By Patrick Wagner
DENVER — Ean Seeb, like many others, came into medical cannabis on accident. More specifically, by a ski accident that left him with permanent nerve damage and few effective treatment options. A decade later Seeb found relief through medical marijuana and has been an active member of the industry since.
Through contacts in the industry, Seeb met partners Kayvan Khalatbari and Nick Hice. The trio each brought a different expertise to what would become one of the cornerstone medical marijuana companies in Colorado. There was the experienced business owner (Khalatbari), a master grower (Hice), and a seasoned caregiver (Seeb) with a sizeable number of clients and Denver Relief hit the ground running in 2008.

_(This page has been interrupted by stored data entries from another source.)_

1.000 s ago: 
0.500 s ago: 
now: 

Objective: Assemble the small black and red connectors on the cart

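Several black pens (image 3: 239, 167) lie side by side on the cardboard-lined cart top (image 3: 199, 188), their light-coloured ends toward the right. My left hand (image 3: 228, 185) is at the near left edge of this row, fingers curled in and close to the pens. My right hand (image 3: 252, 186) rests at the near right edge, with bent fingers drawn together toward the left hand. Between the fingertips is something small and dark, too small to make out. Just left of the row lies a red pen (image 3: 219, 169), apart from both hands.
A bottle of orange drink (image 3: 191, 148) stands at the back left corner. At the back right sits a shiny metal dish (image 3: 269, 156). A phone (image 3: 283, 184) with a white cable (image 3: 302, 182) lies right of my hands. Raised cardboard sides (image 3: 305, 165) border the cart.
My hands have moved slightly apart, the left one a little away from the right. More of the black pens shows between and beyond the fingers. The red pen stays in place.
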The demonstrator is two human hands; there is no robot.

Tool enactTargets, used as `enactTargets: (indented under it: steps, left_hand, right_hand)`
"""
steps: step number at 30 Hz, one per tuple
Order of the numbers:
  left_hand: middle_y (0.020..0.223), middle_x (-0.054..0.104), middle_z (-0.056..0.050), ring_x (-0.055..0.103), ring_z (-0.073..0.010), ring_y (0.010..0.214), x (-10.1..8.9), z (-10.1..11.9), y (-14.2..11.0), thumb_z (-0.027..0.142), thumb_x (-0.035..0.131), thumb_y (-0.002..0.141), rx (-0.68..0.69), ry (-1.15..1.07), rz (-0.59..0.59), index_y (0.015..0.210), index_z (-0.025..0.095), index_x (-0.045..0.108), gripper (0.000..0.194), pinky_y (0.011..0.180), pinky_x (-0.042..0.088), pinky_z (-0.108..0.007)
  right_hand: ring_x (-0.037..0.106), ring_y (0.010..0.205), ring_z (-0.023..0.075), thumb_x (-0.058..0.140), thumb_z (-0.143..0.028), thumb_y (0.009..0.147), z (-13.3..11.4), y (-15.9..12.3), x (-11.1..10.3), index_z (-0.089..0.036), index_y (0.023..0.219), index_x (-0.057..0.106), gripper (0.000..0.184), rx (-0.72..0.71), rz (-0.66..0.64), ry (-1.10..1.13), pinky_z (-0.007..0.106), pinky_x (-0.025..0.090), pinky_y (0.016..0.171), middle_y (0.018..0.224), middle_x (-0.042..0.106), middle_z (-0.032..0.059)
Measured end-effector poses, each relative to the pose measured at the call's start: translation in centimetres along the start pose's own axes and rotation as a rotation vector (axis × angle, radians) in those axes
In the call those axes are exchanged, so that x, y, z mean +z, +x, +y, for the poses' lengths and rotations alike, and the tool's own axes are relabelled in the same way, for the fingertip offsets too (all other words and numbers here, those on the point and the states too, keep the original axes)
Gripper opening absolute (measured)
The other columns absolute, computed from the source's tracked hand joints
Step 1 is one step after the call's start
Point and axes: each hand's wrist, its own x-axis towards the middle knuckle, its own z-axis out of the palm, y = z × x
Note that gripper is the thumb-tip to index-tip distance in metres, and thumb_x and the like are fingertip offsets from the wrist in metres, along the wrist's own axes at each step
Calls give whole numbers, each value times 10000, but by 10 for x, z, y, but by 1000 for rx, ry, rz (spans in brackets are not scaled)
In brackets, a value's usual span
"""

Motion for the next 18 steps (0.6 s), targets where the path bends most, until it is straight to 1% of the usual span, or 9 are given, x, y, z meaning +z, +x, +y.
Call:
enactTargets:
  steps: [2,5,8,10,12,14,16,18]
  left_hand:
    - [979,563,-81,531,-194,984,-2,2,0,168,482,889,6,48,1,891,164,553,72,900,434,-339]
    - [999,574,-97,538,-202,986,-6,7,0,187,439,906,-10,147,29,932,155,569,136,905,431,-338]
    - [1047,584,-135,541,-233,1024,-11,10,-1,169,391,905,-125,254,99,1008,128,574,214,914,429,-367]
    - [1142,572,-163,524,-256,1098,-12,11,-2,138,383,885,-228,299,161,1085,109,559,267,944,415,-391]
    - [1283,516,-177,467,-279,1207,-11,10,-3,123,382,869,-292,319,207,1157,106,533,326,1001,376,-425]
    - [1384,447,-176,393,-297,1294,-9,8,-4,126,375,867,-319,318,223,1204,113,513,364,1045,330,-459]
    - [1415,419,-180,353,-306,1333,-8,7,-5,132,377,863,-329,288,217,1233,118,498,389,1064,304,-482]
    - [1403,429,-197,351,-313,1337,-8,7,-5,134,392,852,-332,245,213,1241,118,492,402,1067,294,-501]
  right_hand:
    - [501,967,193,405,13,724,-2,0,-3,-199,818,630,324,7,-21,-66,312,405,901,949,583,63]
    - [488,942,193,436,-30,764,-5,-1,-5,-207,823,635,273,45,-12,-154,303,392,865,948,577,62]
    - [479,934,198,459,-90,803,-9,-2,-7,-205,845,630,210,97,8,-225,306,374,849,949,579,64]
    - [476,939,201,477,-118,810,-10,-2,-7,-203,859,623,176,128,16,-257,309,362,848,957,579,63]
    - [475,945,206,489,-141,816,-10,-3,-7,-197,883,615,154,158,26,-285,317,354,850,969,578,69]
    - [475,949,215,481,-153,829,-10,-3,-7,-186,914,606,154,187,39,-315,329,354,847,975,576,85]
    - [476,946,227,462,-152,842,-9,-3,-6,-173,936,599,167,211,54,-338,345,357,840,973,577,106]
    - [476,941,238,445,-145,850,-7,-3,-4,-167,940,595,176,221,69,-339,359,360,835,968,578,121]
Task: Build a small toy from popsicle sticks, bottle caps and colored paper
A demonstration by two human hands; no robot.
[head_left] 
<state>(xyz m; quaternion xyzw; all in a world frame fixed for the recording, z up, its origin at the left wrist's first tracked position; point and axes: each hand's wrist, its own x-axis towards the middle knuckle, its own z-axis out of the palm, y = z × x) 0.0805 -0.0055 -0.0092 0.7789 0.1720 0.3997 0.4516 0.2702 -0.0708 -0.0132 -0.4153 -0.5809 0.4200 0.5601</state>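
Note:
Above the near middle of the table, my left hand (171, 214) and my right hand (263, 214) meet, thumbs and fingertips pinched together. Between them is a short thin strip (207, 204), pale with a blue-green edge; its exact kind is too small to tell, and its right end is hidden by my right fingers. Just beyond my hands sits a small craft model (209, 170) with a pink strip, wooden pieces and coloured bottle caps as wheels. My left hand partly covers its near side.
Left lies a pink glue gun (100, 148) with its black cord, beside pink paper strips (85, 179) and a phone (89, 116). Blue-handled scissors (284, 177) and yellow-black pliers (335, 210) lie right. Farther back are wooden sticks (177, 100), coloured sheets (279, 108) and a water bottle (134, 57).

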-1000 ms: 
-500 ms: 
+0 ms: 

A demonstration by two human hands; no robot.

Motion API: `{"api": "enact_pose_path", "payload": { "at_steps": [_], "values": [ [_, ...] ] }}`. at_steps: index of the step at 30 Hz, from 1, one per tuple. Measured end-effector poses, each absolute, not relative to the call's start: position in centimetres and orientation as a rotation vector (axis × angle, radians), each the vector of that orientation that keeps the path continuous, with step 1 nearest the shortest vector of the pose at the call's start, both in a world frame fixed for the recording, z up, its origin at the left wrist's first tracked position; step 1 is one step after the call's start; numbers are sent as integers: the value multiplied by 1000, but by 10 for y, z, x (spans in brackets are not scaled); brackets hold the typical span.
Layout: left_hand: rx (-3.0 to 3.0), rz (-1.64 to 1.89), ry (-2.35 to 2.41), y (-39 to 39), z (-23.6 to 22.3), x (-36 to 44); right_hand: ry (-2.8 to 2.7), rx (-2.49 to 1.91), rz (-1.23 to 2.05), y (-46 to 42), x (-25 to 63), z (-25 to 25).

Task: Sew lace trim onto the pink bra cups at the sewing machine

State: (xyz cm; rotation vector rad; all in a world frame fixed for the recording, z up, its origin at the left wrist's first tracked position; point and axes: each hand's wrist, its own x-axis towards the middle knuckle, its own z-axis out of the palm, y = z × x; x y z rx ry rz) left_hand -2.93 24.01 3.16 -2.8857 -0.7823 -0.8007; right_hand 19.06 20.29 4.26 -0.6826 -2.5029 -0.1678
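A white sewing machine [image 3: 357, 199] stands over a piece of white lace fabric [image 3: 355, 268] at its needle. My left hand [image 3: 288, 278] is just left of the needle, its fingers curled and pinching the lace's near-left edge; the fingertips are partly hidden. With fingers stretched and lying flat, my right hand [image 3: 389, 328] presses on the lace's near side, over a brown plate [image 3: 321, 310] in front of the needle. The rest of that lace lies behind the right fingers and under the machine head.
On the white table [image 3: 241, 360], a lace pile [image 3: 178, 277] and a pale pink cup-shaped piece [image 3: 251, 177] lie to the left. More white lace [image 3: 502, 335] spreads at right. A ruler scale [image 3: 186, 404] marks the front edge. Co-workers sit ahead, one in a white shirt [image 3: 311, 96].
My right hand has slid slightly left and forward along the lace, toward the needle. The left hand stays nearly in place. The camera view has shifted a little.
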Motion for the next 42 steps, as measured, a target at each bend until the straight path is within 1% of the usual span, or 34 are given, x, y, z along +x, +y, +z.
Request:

“We started with $4,000 dollars and half a pound of cannabis,” Seeb said. “We bought a phone number from the phone company, ported it to a cell phone and started a delivery service.”
After making $10,000 in their first month, the trio realized that their delivery service may need to evolve into something larger.
Denver Relief’s retail space officially opened up the first week of 2010 and has remained there ever since. Today, Denver Relief services both medical and recreational customers while also operating its sister company, Denver Relief Consulting, which has helped establish more than a dozen cannabis operations. Each original member of the team still plays active roles in the consulting aspect.
The group’s ambitions also extended into charity with Denver Relief’s Green Team, an organization dedicated to community services like feeding the homeless, wheelchair and bike repair, producing organic produce for food banks and even cleaning up after the annual 4/20 celebration in Denver’s Civic Center Park.
“It complements our business. We got into this business because we want to help people and we have a vested interest from a humanistic standpoint to leave the world in a better place than when we got here,” said Seeb, who is also chairman of the National Cannabis Industry Association.
“A couple of years ago, there was nothing in place to normalize the industry and keep that black eye from growing bigger,” Khalatbari told the Denver Post in a 2013 story. “People were still operating as if it was really underground, and once we got in we didn’t want to be lumped in with those people.”